About this task:
Write out the records below from the first line through the line containing "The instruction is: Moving", leaving out any pictures.
The data Block Start
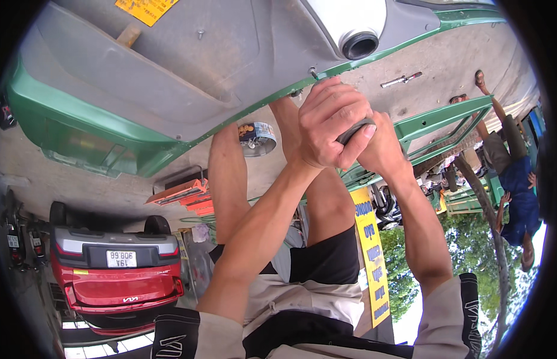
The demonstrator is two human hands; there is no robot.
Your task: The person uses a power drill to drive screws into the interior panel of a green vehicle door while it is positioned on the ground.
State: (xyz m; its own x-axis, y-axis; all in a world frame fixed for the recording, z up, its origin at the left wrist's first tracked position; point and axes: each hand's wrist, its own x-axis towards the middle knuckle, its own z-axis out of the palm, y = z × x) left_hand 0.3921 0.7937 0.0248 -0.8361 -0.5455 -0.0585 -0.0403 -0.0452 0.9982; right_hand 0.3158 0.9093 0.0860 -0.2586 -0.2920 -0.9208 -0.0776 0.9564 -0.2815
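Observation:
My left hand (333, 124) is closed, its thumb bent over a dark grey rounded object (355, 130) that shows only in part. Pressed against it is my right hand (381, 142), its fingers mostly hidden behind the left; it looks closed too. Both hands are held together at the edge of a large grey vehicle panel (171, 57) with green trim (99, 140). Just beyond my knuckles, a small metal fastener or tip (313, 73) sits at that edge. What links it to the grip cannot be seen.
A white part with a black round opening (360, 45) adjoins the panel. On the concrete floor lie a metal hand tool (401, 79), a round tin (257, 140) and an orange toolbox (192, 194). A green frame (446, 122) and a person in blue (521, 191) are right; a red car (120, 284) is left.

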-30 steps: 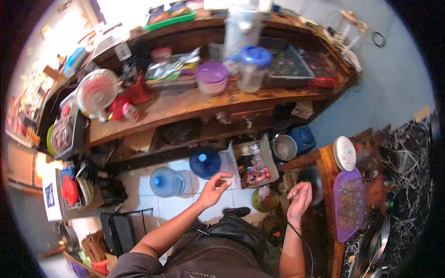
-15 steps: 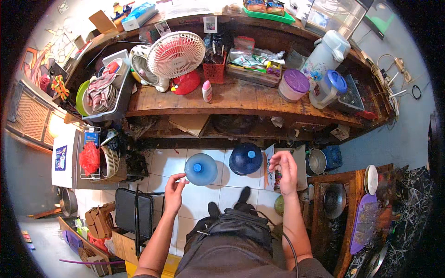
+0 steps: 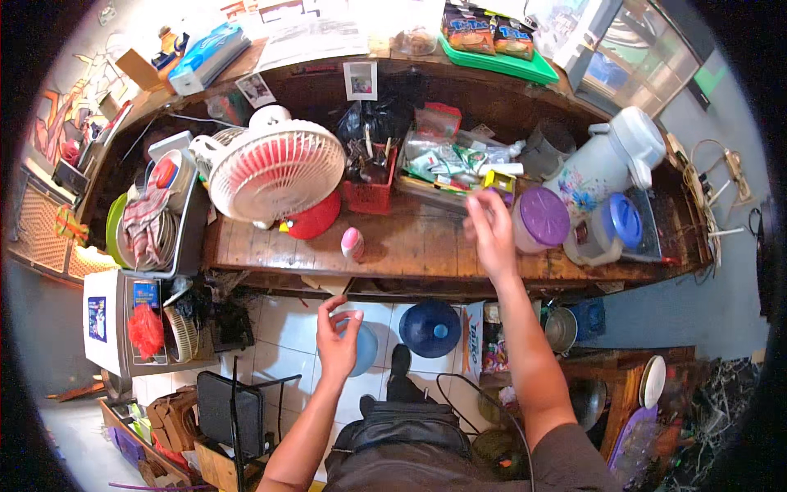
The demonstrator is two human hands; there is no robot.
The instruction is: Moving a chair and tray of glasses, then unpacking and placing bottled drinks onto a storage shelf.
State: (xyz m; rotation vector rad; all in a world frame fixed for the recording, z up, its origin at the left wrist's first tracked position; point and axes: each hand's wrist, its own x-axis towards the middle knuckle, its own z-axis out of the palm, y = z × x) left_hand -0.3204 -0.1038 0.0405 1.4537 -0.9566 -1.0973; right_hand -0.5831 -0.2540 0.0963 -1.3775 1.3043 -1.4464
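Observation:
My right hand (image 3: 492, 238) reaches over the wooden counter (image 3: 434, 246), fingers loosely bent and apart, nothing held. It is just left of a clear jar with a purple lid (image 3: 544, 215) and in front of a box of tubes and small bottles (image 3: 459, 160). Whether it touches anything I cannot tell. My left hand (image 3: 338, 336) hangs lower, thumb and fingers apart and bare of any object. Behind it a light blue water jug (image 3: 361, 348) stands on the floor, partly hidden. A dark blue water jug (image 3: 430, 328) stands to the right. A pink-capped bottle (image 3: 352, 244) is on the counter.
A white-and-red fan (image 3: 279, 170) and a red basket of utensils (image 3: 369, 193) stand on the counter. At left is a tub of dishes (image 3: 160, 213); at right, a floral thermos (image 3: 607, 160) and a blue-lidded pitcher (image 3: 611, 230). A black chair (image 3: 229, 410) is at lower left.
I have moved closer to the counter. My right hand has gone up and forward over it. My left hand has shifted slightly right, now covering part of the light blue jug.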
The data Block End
Answer to this exercise:
The demonstrator is two human hands; there is no robot.
Your task: The person uses a power drill to drive screws into the interior panel of a green vehicle door while it is positioned on the ground.
State: (xyz m; its own x-axis, y-axis; all in a world frame fixed for the recording, z up, its origin at the left wrist's first tracked position; point and axes: each hand's wrist, its own x-axis towards the middle knuckle, its own z-axis out of the palm, y = z × x) left_hand 0.3921 0.7937 0.0248 -0.8361 -0.5455 -0.0585 -0.0403 -0.0452 0.9982; right_hand 0.3158 0.9093 0.0860 -0.2586 -0.2920 -0.9208 -0.0776 0.9564 -0.2815
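Observation:
My left hand (333, 124) is closed, its thumb bent over a dark grey rounded object (355, 130) that shows only in part. Pressed against it is my right hand (381, 142), its fingers mostly hidden behind the left; it looks closed too. Both hands are held together at the edge of a large grey vehicle panel (171, 57) with green trim (99, 140). Just beyond my knuckles, a small metal fastener or tip (313, 73) sits at that edge. What links it to the grip cannot be seen.
A white part with a black round opening (360, 45) adjoins the panel. On the concrete floor lie a metal hand tool (401, 79), a round tin (257, 140) and an orange toolbox (192, 194). A green frame (446, 122) and a person in blue (521, 191) are right; a red car (120, 284) is left.
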
-30 steps: 
-15 steps: 
+0 steps: 
The demonstrator is two human hands; there is no robot.
The instruction is: Moving a chair and tray of glasses, then unpacking and placing bottled drinks onto a storage shelf.

This finishes the response to the exercise.